Yes always  plus extras


----------



## Natalie (Jan 19, 2011)

I bought one from Lidl not long after I bought the Puma - mainly because there was a holder for it in the boot and it annoyed me being empty
I transferred it to the Anni when I got it. Hopefully I'll never need to use it.


----------



## Ross (Apr 25, 2007)

Nope.


----------



## Naddy37 (Oct 27, 2005)

Yup, and fire extinguisher and fluorescent waistcoat.


----------



## R7KY D (Feb 16, 2010)

Always


----------



## DMH-01 (Mar 29, 2011)

I've got one as it comes standard with the car.


----------



## Brigham1806 (Apr 1, 2011)

yes.. came with the car when i bought it, not used it yet though


----------



## MA3RC (Jun 19, 2012)

I do  also a blanket and fire extinguisher


----------



## AdnanKhan (Aug 16, 2012)

Yes and swiss army knife, flares, fire axe, extinguisher, glow sticks, crowbar, angle grinder and a can of red bull


----------



## id_doug (Apr 6, 2011)

Always carried one (I am a trained first aid appointed person at my company) and I have actually used it. Seen a lad come of a scooter on a wet road covered in Diesel and he cut his knee and hand. Managed to patch him up and get him on his way. I was amazed how many people drove around him till I got to him and helped out!


----------



## Qüiksilver-1 (Aug 14, 2006)

Yeah, i and a extinguisher, glass hammer and seat belt cutter, box of latex gloves and few other bits in the boot, all packed away in one of those Aldi boot tidiers.


----------



## Naddy37 (Oct 27, 2005)

AdnanKhan said:


> Yes and swiss army knife, flares, fire axe, extinguisher, glow sticks, crowbar, angle grinder and a can of red bull


Yeah, coz Bristol is Les Hiddins country.....


----------



## Doc943 (Mar 27, 2011)

Yes, standard in my Beemer


----------



## PugIain (Jun 28, 2006)

No, although randomly I am a first aider.
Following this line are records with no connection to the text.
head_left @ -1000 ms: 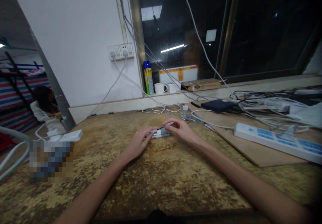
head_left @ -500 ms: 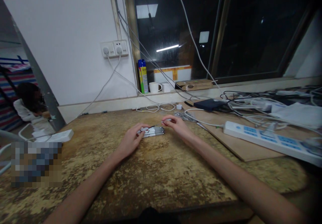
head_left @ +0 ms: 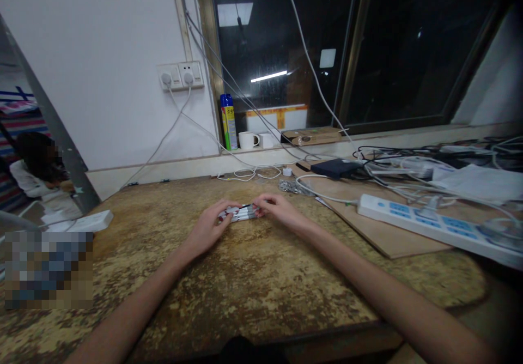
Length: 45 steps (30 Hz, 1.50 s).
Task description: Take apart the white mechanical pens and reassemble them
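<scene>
Several white-and-grey pens [head_left: 244, 217] lie side by side in a row on the worn table. At their left end, my left hand [head_left: 207, 226] is closed, thumb and fingers gripping a pen [head_left: 232, 210] above the row. A thin dark part [head_left: 245, 206] sticks out of that pen towards the right. My right hand [head_left: 274, 210] is closed in a pinch at the pen's dark end, over the right ends of the row. Its fingertips hide what they hold, if anything.
A white power strip [head_left: 417, 219] lies on a brown board [head_left: 384, 238] at right, near tangled cables. Behind are a clear plastic bag [head_left: 292, 187], a mug [head_left: 248, 140] and a spray can [head_left: 229, 124]. A person [head_left: 38, 173] sits far left.
My right hand has moved left and slightly down, from apart to the dark end of the pen in my left hand. My left hand keeps its grip. The view has shifted slightly.
</scene>
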Each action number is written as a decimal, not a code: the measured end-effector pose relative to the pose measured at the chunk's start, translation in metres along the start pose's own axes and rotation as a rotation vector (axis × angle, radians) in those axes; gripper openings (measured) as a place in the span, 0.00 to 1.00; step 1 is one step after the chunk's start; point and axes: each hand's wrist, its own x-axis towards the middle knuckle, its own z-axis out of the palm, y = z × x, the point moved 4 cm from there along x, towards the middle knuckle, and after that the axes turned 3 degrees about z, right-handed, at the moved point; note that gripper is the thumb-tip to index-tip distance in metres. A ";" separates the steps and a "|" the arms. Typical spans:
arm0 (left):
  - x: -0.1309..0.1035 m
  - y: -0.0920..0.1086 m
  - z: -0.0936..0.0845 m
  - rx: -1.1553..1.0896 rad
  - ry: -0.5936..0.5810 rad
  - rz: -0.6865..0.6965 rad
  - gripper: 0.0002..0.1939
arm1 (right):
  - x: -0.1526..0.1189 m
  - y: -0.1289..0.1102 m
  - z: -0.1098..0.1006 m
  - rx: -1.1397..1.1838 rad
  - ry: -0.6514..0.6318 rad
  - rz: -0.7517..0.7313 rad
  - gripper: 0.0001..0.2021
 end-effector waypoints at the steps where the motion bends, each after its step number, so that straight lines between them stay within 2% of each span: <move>1: 0.000 0.000 0.000 -0.007 0.005 0.004 0.16 | 0.000 0.000 0.000 0.028 -0.002 0.012 0.16; 4: 0.000 -0.003 -0.001 -0.022 0.029 -0.010 0.18 | 0.000 -0.001 -0.002 0.106 0.023 0.033 0.17; 8: 0.000 -0.017 -0.005 0.005 0.095 -0.096 0.17 | 0.003 0.002 -0.014 0.123 0.113 0.049 0.17; 13: -0.002 -0.030 -0.014 0.082 0.182 -0.174 0.14 | 0.006 0.004 -0.031 0.038 0.221 -0.035 0.18; 21: -0.003 -0.034 -0.011 0.087 0.152 -0.161 0.14 | 0.003 -0.006 -0.033 -0.130 0.310 -0.165 0.17; 33: -0.003 -0.035 -0.009 0.093 0.138 -0.139 0.15 | 0.001 -0.012 -0.031 -0.142 0.322 -0.205 0.16; 45: -0.002 -0.034 -0.009 0.106 0.115 -0.144 0.15 | -0.002 -0.020 -0.029 -0.152 0.341 -0.183 0.14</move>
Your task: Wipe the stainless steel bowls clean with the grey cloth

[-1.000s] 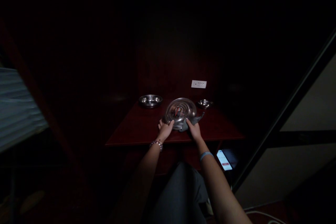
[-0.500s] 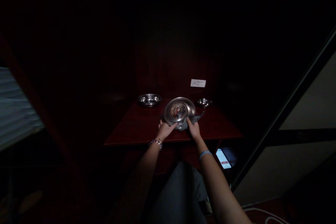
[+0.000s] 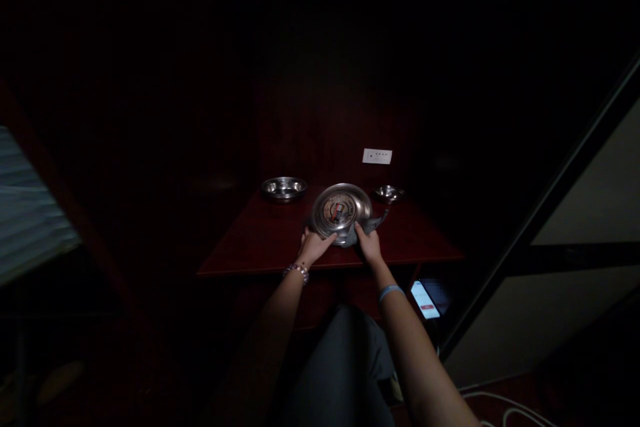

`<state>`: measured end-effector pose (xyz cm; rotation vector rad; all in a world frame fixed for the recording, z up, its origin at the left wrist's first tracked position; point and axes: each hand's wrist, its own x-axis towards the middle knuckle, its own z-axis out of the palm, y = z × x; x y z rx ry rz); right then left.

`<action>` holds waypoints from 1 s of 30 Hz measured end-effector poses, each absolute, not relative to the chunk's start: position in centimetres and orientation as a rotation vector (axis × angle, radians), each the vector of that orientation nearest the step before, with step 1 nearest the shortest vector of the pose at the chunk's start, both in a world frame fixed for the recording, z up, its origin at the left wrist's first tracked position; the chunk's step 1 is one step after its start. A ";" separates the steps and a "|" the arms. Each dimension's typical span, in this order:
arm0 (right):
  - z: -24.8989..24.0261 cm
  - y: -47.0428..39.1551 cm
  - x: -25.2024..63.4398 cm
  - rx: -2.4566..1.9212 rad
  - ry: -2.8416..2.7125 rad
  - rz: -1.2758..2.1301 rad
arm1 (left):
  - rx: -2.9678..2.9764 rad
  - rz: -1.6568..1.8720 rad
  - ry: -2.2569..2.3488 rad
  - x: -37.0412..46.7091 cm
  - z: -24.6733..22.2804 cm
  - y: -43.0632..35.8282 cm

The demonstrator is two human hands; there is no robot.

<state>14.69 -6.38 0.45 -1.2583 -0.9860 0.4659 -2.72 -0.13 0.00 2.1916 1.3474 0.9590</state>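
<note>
A shiny metal basin (image 3: 364, 203) is tilted up above the table, its underside with a round label turned toward me. My left hand (image 3: 315, 245) is closed on its lower left edge, the thumb lying over the metal. At the lower right, my right hand (image 3: 369, 244) pinches a grey cloth (image 3: 373, 225) against the basin. One end of the cloth sticks out to the right. The fingers behind the basin are hidden.
On the dark red table (image 3: 250, 247), another metal basin (image 3: 284, 197) stands at the back left and a small metal bowl (image 3: 389, 195) at the back right. A white socket plate (image 3: 377, 156) is on the back wall. Below the table's right side glows a phone (image 3: 425, 300).
The basin has turned slightly in my hands, so its label sits at a different angle. Both hands keep their grip in nearly the same place.
</note>
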 end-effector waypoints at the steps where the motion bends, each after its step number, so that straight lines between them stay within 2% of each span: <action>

Sent from my HTC Wildfire using Tapatalk 2


----------



## andy monty (Dec 29, 2007)

Natalie said:


> I bought one from Lidl .


thats the one i have you get a lot of stuff in them for the money think mine was £5 stuffed a few things in which come in handy for me (burn ease been one since i often end up welding at work)

I also carry a extinguisher glass breaker /belt cutter high 
vis jacket and trousers


----------



## Bristle Hound (May 31, 2009)

Forgot to mention, also carry fluorescent vests in both cars too :thumb:

Got a collapsible snow shovel as well, but not putting that in the car just yet ...


----------



## id_doug (Apr 6, 2011)

PugIain said:


> No, although randomly I am a first aider.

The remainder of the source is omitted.